About this task: Using the data below, work out how many of its lines contain "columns", and give that number with nothing added.

Input data:

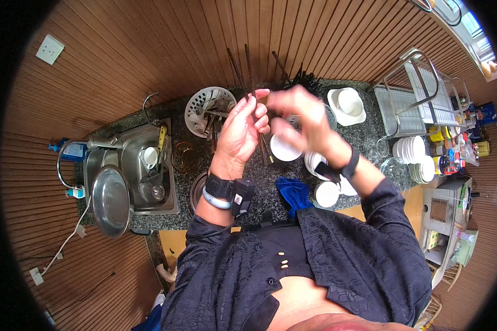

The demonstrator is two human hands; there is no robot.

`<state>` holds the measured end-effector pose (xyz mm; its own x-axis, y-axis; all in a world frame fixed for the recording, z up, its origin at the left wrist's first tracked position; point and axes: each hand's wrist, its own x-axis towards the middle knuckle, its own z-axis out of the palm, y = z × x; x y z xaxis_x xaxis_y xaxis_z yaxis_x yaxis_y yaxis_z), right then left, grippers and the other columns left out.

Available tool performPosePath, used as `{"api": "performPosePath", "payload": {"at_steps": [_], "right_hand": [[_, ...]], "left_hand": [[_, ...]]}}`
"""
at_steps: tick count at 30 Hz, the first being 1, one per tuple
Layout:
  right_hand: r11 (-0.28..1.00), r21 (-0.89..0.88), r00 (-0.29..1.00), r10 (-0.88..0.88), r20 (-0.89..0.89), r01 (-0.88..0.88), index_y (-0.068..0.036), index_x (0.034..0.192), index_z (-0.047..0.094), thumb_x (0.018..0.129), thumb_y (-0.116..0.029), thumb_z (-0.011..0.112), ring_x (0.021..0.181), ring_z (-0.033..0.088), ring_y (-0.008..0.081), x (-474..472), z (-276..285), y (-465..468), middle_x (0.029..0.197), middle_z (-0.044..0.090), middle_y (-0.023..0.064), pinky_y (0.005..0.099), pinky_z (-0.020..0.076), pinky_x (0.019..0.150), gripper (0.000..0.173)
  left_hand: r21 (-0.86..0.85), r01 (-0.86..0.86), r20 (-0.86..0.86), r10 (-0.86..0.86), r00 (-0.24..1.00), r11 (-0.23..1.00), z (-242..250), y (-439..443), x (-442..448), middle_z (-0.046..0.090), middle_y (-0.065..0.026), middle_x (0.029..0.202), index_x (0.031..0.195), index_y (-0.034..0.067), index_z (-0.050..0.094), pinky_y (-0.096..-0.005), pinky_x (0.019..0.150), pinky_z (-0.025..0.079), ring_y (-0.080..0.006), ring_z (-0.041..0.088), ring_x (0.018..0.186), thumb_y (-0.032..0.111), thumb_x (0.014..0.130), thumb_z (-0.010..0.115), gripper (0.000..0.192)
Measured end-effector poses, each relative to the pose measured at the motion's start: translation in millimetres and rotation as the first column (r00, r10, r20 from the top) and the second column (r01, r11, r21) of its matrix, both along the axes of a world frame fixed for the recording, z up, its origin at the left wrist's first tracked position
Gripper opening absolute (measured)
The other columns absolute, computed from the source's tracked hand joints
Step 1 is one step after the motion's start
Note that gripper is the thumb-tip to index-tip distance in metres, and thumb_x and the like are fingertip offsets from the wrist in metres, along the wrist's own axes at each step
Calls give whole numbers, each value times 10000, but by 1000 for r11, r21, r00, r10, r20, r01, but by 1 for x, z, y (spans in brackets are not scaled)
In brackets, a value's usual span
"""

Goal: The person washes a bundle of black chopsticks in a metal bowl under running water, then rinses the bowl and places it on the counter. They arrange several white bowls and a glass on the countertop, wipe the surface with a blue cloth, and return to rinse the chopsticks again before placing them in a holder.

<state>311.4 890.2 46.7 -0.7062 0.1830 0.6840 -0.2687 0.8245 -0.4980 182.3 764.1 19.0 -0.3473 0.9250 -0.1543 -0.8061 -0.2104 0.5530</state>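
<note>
My left hand [241, 131] is closed around a few dark chopsticks [249, 68], which stick out above and below the fingers. Close by on the right, my right hand [300, 118] is blurred, with its fingers curled; whether it holds anything cannot be told. Behind it, more dark chopsticks or utensils [308, 82] stand near the wall. A white perforated basket [188, 108] with utensils is to the left of my left hand. A small white bowl [286, 147] sits below my right hand, and a blue cloth [294, 194] lies near the counter's front edge.
At left, a steel sink [172, 173] holds a white cup [150, 157]; a steel basin [111, 201] rests at its edge. White bowls [347, 103] stand right of my hands, with a wire dish rack [401, 111], stacked dishes [412, 149] and glass bowl [394, 170] farther right.
</note>
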Motion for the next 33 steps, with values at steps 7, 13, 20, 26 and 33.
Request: {"api": "performPosePath", "payload": {"at_steps": [7,13,20,26,33], "right_hand": [[812,427,834,-514,200,398,-45,949,649,871,-279,700,772,642,366,-84,4,74,806,657,155,457,492,718,252],[879,248,897,-336,-287,408,-116,872,635,786,-93,724,692,614,192,8,38,12,759,633,7,349,433,712,126],[987,144,984,-97,152,75,-88,1164,634,679,-28,716,861,619,248,53,-36,-64,1035,635,49,390,471,851,496],[675,-694,963,-104,247,251,-28,1357,451,919,-122,651,724,513,42,82,-47,-48,939,533,12,203,461,638,490],[916,-298,963,-258,78,269,-6,1066,623,888,22,645,746,635,237,84,-5,-29,906,596,112,307,510,657,182]], "left_hand": [[-63,22,-54,-25,998,998,-19,-1,-5,405,49,707,1187,33,578,-191,505,307,-43,356,563,234,1061,463,264],[-96,49,-69,-56,996,994,-15,-7,-10,687,-115,973,1246,4,559,-252,578,463,-139,615,693,276,1056,464,345],[-100,-23,-127,10,992,995,-16,5,19,401,18,746,1201,22,552,-256,600,393,-100,400,624,301,1076,413,336],[-136,-281,-991,-132,31,950,-24,-1,57,636,-116,688,895,61,623,-364,573,499,-261,638,614,212,872,685,164],[157,-152,-986,146,-83,976,-15,45,66,646,-154,913,1048,44,595,-445,770,507,-359,632,866,68,777,671,283]]}}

Reply to the task: 2